There needs to be more emphasis on infrastructure from a governmental perspective. We’ve been talking with the mayor’s office; we’re looking for organizational support from the Regional Arts Culture Council…but it’s hard in this town. We’ve seen art centers come and go. We’ve seen PICA metamorphose from what was a contemporary art center into what is essentially a festival. Again and again we see it’s not enough to extol the virtues of how creative this city is. If you don’t have infrastructure and funding, you lose the ability to attract and keep creative people and their ideas. In the past, we’ve seen people who were burgeoning superstars move on to places with more opportunities: Miranda July went to L.A., Zefrey Throwell went to San Francisco and New York. You know, some people say infrastructure is an old model—that an arts organization can have virtual shows. That’s bullshit. There’s a need for people to look at art and interact with artists in real space and real time.
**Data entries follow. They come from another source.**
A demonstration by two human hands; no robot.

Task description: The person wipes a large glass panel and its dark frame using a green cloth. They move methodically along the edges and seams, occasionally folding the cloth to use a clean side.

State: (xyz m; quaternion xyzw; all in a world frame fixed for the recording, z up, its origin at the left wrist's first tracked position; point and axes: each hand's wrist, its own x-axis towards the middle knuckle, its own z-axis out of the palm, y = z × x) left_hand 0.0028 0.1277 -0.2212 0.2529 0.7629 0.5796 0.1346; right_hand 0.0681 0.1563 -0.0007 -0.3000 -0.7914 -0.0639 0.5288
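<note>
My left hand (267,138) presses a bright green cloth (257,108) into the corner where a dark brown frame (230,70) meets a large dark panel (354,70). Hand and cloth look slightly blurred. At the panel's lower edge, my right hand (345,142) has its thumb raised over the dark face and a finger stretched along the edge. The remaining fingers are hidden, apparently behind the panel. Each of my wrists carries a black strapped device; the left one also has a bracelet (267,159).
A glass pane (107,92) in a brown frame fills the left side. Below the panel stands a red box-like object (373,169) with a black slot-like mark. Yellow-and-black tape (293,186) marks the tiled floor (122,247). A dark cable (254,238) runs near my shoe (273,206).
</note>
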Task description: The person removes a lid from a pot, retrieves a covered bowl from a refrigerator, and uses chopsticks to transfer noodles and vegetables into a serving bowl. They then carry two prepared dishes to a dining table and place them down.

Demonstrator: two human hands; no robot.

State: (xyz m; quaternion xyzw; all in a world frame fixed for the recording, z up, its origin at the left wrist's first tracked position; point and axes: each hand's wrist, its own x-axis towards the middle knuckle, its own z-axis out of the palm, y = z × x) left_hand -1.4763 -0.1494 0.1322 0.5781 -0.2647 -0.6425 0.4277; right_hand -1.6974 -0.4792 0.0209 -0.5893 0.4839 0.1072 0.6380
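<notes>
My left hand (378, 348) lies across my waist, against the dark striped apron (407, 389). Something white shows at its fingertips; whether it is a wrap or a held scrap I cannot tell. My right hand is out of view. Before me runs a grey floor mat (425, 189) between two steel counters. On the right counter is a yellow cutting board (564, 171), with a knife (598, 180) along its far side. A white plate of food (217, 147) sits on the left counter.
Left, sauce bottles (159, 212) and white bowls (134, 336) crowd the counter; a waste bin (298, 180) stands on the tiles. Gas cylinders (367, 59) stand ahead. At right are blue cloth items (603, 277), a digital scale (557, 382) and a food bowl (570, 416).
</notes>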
What’s coming up in the space?
We’re excited about our art auction on Nov. 7, which will have work by almost 60 artists. Anna Fidler has a beautiful show opening on the 14th called The Game. She’s doing large-scale portraits of the Blazers and scenes inspired by the energy and physicality of the game. We also have a new “gallery within a gallery” called the Vestibule, which is this cozy little entry hallway where we’re going to be showing emerging artists.
Since Disjecta began, times have changed, and it seems like you have, too.
I’m probably a little softer and more flexible now in terms of listening to other perspectives in the community. I’m still confident, but I probably have less bravado. In some sense I’ll always be an iconoclast, though. I like to get things done and not languish, even if that means going against the grain. I think that’s a good thing.
SEE IT: Disjecta Third Annual Art Auction at Disjecta, 8371 N Interstate Ave., 286-9449. 7 pm Saturday, Nov. 7. $20. Upcoming gallery shows include Anna Fidler’s The Game and David Stein’s Monarch (in the Vestibule). Both shows run Nov. 14-Dec. 20. Opening reception for both shows at 6 pm Saturday, Nov. 14. More info at disjecta.org.